> What is required
With the pictures left out, set down the line containing "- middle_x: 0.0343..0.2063" and each line after it to the end of the material, exactly as written.
(Data below)
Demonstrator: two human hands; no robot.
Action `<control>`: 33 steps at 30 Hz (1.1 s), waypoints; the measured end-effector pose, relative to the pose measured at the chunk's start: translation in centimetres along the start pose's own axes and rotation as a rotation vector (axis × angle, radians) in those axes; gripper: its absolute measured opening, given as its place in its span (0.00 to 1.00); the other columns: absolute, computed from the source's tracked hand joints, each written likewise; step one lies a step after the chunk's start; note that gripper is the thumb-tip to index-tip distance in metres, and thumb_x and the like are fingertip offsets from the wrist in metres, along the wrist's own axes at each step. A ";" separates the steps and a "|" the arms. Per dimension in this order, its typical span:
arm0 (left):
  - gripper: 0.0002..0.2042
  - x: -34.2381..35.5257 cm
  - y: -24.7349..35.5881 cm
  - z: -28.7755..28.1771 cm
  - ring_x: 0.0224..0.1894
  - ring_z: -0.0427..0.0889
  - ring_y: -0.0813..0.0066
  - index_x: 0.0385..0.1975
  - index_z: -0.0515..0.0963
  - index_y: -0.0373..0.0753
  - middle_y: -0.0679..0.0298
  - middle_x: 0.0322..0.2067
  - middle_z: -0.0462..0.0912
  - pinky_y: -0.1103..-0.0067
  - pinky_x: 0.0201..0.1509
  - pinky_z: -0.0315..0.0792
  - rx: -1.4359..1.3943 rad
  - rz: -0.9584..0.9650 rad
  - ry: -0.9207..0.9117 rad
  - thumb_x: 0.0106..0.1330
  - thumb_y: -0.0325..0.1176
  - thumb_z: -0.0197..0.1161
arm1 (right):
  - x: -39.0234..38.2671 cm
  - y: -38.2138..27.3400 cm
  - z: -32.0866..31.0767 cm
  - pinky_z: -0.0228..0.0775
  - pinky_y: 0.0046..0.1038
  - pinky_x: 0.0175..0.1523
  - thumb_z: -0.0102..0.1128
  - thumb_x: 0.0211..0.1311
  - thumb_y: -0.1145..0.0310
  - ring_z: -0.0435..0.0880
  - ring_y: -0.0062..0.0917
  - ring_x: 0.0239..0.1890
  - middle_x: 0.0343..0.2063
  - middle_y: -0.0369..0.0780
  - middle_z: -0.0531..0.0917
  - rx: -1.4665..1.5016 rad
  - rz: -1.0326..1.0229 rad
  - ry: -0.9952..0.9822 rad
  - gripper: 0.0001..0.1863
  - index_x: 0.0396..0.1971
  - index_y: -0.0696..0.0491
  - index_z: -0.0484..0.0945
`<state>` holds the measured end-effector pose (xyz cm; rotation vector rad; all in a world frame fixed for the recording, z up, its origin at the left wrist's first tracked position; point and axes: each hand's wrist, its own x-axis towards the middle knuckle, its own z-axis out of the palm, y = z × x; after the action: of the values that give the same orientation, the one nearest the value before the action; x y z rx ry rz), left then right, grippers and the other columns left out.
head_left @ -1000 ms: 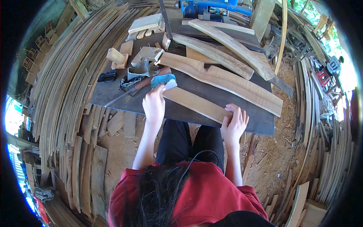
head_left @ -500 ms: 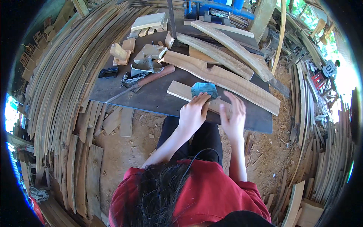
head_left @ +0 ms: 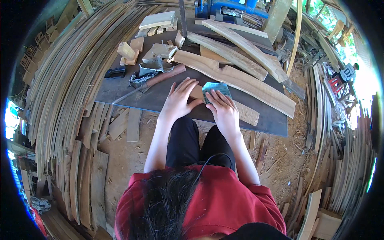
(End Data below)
> Answer to this problem
  - middle_x: 0.0343..0.2063
  - middle_y: -0.0369..0.0780
  - middle_z: -0.0531..0.0917
  - rx: -1.4665..1.5016 rad
  - rz: -1.0326..1.0229 rad
  - ry: -0.9952..0.9822 rad
  - gripper: 0.0001..0.1863
  - index_x: 0.0396..0.1971
  - index_y: -0.0696..0.0491
  - index_z: -0.0484..0.0945
`<state>` holds the measured end-effector pose (xyz cm; rotation vector rad; all in a world frame fixed for the recording, z up, its origin at the left wrist's first tracked position; point and axes: each hand's wrist, its own x-axis towards the middle knuckle, its own z-axis out of the palm, y = z × x; after the action: of the values that give the same orientation, the one nearest the value before the action; x y z rx ry rz), left then right, grippers and the other columns left out.
head_left @ -1000 ms: 
head_left @ -500 ms: 
head_left @ +0 ms: 

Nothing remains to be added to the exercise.